Reducing class pointer size useful?

Sun Sep 19 06:40:10 UTC 2021

Hi,

I built a prototype following my idea and tested it a bit.

For the prototype, I changed metaspace such that the class space portion
could run with a different alignment. I had to rewrite arena guard handling
(split out as an own patch for main, [1]) and fix code generation for x64
klass pointer decoding for shift values >3. It's very likely that this has
to be done for at least aarch64 and s390 too.

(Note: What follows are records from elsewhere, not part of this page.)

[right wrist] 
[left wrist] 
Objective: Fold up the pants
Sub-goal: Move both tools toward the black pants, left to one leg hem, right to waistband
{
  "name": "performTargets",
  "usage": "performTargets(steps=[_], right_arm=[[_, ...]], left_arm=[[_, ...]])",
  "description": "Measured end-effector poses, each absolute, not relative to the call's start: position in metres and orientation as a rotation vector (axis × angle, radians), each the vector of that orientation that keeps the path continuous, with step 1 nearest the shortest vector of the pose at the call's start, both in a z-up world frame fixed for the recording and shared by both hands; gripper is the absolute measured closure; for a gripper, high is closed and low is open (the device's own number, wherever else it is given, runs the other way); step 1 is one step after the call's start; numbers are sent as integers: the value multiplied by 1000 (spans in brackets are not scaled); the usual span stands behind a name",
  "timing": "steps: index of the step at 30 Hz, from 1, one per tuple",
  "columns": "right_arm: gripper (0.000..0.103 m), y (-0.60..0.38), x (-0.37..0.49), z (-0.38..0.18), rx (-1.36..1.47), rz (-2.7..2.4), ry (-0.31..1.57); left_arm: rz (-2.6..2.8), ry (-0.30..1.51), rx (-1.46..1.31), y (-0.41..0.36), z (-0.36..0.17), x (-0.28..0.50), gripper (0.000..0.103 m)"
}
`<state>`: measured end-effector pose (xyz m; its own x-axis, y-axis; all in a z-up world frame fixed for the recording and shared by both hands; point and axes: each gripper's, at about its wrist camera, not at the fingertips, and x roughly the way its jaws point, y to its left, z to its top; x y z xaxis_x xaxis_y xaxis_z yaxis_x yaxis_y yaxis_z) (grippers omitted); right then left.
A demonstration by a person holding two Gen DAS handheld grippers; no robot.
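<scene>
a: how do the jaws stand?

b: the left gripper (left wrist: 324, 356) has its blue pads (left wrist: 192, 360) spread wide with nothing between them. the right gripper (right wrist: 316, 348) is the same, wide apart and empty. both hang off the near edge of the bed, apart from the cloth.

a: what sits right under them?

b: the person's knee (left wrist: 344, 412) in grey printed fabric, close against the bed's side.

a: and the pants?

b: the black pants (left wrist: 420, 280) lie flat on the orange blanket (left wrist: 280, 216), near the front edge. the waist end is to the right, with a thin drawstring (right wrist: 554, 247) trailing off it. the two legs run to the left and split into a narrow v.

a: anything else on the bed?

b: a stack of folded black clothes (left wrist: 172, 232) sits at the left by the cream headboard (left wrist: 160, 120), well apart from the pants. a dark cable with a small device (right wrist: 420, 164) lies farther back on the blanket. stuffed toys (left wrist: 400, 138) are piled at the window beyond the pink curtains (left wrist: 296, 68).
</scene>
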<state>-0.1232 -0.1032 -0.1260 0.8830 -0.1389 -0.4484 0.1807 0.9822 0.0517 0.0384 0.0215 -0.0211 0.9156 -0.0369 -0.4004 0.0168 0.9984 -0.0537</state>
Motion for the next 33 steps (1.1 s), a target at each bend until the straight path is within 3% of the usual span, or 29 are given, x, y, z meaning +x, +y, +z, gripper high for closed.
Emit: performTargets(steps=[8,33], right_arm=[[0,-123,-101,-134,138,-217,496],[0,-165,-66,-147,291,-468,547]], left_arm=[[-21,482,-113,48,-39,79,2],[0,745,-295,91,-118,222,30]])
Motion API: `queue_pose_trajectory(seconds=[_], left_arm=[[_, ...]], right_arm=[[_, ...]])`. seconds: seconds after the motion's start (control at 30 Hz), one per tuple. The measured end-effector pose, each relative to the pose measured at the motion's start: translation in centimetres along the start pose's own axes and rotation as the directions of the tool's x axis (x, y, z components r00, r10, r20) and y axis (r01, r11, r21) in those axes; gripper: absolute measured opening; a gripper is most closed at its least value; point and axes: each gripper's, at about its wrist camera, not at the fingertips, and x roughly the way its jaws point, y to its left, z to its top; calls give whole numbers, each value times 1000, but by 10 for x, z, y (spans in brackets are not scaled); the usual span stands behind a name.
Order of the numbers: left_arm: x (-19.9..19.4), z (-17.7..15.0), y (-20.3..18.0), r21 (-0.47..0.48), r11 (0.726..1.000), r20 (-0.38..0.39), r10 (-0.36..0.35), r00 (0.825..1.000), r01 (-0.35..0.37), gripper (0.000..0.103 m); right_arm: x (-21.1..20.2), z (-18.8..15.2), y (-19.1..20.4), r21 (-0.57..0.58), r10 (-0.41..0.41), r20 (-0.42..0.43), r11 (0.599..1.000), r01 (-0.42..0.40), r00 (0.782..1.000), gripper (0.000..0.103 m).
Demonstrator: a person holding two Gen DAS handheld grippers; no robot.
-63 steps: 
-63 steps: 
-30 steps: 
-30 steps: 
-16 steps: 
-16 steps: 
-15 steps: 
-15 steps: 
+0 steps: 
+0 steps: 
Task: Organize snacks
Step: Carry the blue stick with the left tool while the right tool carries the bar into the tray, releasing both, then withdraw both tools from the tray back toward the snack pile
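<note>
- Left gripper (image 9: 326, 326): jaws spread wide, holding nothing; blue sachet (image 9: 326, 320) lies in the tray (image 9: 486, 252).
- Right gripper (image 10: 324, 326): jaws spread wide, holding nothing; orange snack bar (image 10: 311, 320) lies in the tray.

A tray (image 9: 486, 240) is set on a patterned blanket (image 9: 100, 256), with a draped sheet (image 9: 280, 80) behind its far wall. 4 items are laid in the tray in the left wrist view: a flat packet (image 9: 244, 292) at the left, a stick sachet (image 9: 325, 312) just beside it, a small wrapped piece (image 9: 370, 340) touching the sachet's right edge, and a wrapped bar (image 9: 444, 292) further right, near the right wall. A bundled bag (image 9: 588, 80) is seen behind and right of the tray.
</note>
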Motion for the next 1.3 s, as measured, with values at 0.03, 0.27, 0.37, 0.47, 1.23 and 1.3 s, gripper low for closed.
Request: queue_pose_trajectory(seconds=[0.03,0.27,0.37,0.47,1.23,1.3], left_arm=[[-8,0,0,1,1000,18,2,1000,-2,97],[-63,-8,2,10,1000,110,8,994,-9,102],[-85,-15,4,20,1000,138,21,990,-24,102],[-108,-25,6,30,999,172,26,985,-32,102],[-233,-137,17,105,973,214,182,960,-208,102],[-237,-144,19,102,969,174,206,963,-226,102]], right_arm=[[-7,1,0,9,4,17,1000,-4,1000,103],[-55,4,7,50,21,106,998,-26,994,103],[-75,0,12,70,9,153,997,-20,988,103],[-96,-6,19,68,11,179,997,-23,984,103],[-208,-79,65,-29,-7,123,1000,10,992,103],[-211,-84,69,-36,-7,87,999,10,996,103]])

I used a 10 bits shift value (1K) which seems excessive at first glance but
looks like a sweet spot (that, or 9 bits) since the vast majority of Klass
structures seem to hover around 600-700 bytes. Note that beyond the 10 bits
shift, I did not reduce the encoding range further but hard-coded it to be
4G. So, we still can cover 4G encoding range.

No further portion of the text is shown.